> [Required work] In the data below, find every line with the string "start" and pull it out.

> [Information provided]
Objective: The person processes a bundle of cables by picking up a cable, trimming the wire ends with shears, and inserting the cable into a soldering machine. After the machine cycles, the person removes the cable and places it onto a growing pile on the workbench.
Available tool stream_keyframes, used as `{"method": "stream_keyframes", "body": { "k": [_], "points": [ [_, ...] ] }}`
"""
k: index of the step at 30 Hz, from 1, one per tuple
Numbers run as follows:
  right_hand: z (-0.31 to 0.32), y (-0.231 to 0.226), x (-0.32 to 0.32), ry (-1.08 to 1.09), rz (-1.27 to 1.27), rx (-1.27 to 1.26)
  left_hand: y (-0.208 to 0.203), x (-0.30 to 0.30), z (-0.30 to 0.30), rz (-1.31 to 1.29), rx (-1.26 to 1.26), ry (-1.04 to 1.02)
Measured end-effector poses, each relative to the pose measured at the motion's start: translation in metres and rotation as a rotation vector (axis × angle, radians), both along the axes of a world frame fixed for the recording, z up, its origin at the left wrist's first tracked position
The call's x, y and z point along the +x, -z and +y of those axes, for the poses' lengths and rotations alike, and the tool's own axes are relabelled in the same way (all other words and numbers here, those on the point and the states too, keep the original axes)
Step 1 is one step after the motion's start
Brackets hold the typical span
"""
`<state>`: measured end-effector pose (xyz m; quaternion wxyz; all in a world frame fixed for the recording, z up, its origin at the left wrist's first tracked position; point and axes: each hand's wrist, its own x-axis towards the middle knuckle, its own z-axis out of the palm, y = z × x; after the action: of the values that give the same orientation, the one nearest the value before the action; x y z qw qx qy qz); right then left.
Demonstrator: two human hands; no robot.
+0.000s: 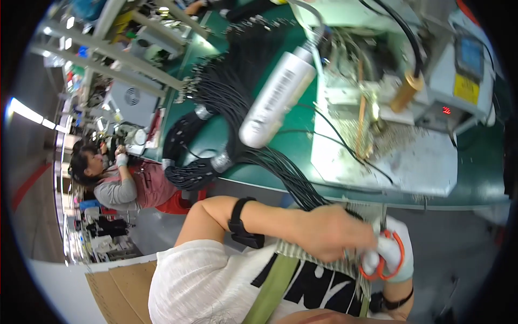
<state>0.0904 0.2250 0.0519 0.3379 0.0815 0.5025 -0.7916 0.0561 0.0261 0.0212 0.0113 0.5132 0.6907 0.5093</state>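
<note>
My left hand (330, 233) is closed around a thick bundle of thin black cables (291, 181) that hangs off the front edge of the green bench (291, 146). A black band sits on that forearm. Just to its right, my right hand (396, 256), in a white glove, has its fingers through the orange handles of a pair of scissors (384, 258). The scissor blades point up toward the bench edge, close to the cables. The blade tips are hard to make out. The two hands touch over my lap.
A silver bottle (276, 100) hangs above the cable pile. A white work plate (399, 162) with a brass cylinder (406, 92) and a grey box with a red display (447, 110) stands at right. A seated co-worker (127, 186) is at left, cardboard (116, 286) below.
</note>
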Motion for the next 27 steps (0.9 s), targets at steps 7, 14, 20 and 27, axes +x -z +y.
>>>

> [Output below]
Measured end-effector poses, each relative to the pose measured at the motion's start: translation in metres and rotation as a rotation vector (axis × angle, radians), both along the axes of a world frame fixed for the recording, z up, its origin at the left wrist's first tracked position
Step 1 is one step after the motion's start

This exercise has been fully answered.